Утром на всякий случай набрал номер, не надеясь застать, — и ответила с сонной хрипотцой, лениво; но тут же, узнав, вздернулась голосом: «Чего еще надо?! Исчезни!..» — «Увы, пока не могу. Машинку свою забрать пишущую, нужна». — «На работу занесу, после двенадцати. У вахтерши получишь». И гудки, какие отбоем называются.
Но вахтерше ничего не передавала, хотя уже пришла, и он направился под лестницу, к кабинетику ее, толкнул дверь.
— A-а, борец за идею… Вон твоя любовница, забирай.
— Что на вахту не отдала?
— Да посмотреть хочу, как нуль выглядит… — Наряжена была вызывающе, в совсем уж коротенькой юбочке, ножка точеная на ножку — ждала, темные, без зрачков глаза бесстрастны, губки презрением поводило. — Ты — нуль теперь, полный. Круглый, как дурак… ты хоть усек себе это?

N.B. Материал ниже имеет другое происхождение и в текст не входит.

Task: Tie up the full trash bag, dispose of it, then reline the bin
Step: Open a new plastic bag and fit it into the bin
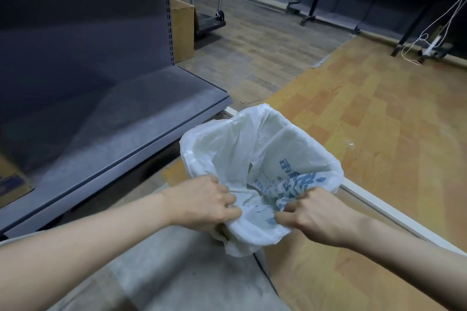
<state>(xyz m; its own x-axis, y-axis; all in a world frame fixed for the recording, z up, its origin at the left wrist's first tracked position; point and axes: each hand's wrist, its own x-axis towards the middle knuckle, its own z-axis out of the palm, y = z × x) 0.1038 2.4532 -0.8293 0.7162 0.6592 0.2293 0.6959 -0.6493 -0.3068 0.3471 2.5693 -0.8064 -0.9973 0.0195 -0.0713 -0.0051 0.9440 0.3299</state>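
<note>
The plastic bag (255,149) is translucent white, printed with blue lettering and blue figures that crumple together near its front edge. The shelving unit (83,58) is dark slate grey — its base shelf dusted paler in streaks. The floor (379,134) shows two patterns: warm orange-tan wood-look planks on the near side, duller grey-brown planks farther off. A cardboard box (182,30) is plain brown. White cables (429,33) trail down at the far right — thin, looping lines against dark frames.
</note>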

— А ты — палочка? Давай-ка без сцен. Не взлетай… Видел я, как куры летают. Картину вернуть?
— Чтоб я изрезала ее?! — то ль усмехнулась она, не понять, то ли в мгновенном каком-то бешенстве зубки осклабила мелкие, прикрыла на мгновенье же глаза… Представляя, как режет? С нее станется, темперамент еще тог, субтропический. И глянула пусто уже, уничтожающе и сказала, словами никакими не брезговала порой: — Ну, вот и довыделывался… Перевести тебе, что такое лузер? Иль милей исконное- посконное — отброс, скажем?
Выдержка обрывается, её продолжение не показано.